Extract from the listing each line in which the word "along" appears.
# # # # #
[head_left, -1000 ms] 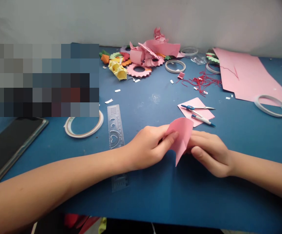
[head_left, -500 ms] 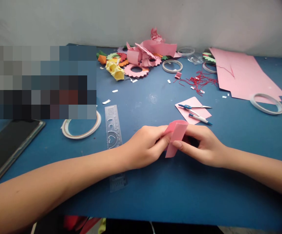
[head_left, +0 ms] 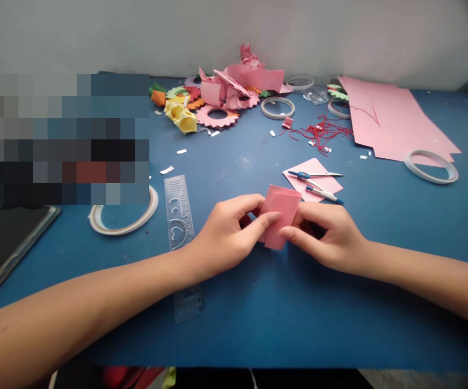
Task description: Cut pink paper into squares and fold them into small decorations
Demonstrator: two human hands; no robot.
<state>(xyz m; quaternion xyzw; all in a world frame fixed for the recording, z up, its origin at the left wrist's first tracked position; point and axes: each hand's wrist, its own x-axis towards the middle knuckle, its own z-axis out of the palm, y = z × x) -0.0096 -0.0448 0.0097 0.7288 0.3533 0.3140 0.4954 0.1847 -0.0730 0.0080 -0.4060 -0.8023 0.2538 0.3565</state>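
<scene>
A small folded piece of pink paper (head_left: 280,213) is held just above the blue table (head_left: 258,313) between both hands. My left hand (head_left: 228,237) pinches its left edge with thumb and fingers closed. My right hand (head_left: 326,235) pinches the right edge, thumb on the front face. Just behind them a blue compass (head_left: 314,175) and a pen (head_left: 323,194) lie on a pink paper square (head_left: 312,167).
A clear ruler (head_left: 179,216) lies under my left forearm, a tape ring (head_left: 122,219) to its left. A dark tablet (head_left: 7,243) sits at the left edge. Paper scraps and flowers (head_left: 221,97), red thread (head_left: 323,132), pink sheets (head_left: 395,121) and more tape rings (head_left: 431,166) fill the back.
The pink paper has been folded over from a loose curved flap into a flatter, narrower rectangle. Both hands closed in on it and shifted slightly left and away from me.
</scene>
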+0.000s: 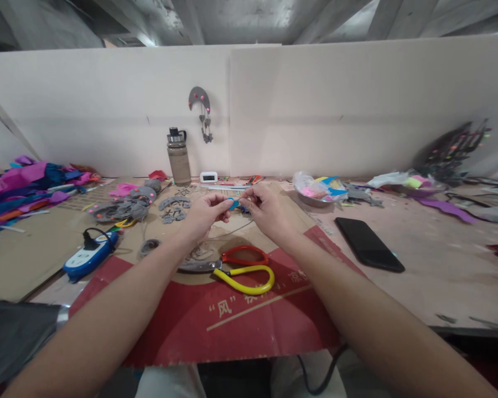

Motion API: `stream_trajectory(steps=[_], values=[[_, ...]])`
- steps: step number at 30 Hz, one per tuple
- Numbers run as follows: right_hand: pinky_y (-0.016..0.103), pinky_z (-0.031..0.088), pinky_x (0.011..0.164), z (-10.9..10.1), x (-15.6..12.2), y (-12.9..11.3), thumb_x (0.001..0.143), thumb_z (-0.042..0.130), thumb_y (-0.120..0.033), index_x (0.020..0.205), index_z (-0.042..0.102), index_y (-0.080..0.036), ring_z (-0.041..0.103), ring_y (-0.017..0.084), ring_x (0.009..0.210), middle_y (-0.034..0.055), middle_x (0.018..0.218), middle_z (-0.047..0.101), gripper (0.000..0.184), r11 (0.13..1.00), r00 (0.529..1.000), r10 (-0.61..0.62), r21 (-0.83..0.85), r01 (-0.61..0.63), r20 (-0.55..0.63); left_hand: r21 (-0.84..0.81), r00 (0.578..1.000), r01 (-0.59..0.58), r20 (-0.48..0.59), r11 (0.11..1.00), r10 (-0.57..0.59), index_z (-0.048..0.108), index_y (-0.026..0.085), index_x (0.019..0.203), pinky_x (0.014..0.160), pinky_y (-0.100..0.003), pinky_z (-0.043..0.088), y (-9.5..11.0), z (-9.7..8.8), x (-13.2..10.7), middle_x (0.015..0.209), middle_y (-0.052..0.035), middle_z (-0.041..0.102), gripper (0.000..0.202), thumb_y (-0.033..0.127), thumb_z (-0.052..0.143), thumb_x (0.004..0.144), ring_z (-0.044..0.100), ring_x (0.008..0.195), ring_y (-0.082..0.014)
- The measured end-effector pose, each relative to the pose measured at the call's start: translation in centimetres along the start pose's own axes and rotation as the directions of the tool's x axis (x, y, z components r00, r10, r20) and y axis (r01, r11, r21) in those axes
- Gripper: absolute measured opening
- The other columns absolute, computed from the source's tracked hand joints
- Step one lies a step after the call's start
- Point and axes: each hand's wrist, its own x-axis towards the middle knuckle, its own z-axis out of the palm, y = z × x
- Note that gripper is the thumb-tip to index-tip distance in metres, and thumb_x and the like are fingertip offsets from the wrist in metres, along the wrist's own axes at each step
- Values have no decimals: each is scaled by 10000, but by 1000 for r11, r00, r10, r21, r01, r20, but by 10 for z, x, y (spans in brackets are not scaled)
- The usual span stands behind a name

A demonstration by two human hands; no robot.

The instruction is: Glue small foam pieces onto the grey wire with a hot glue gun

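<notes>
Person's working at the table (pixel 423 237), both hands raised over the middle, fingertips nearly meeting. L hand (pixel 213 210) is pinching a small blue piece (pixel 234 204) btwn thumb & fingers. R hand (pixel 263 203) is curling in just beside it, thumb & forefinger bent close; can't tell from here if it's gripping the piece too.

Taking the blue piece as clock centre & the wall (pixel 357 110) as 12: scissors (pixel 218 266) w/ one red & one yellow handle are lying at 6, on red cardboard (pixel 249 337). Grey cutouts (pixel 173 203) are lying at 9, nr L hand; further out, same way, a cloth pile (pixel 25 190) is showing pink, purple & blue. Blue-&-white power strip (pixel 92 257), w/ black plug (pixel 90 241) in it, is sitting btwn 8 & 9. Bottle (pixel 178 160) is standing upright at 10; grey moon decoration (pixel 198 93) w/ pink & red dots is hanging on the wall at 11. Bowl (pixel 313 202) is holding plastic & bright bits abt 3. Black phone (pixel 369 244) is lying flat farther out, btwn 3 & 4.
</notes>
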Motion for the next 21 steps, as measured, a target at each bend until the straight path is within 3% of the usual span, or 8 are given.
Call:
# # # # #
__YOUR RESPONSE__
- The measured end-effector pose, each relative to the pose measured at the call's start: translation in centimetres along the start pose's own axes and rotation as the directions of the tool's x axis (x, y, z components r00, r10, r20) and y axis (r01, r11, r21) in those axes
- Note that gripper is the thumb-tip to index-tip distance in metres, and thumb_x and the like are fingertip offsets from the wrist in metres, along the wrist's own axes at each step

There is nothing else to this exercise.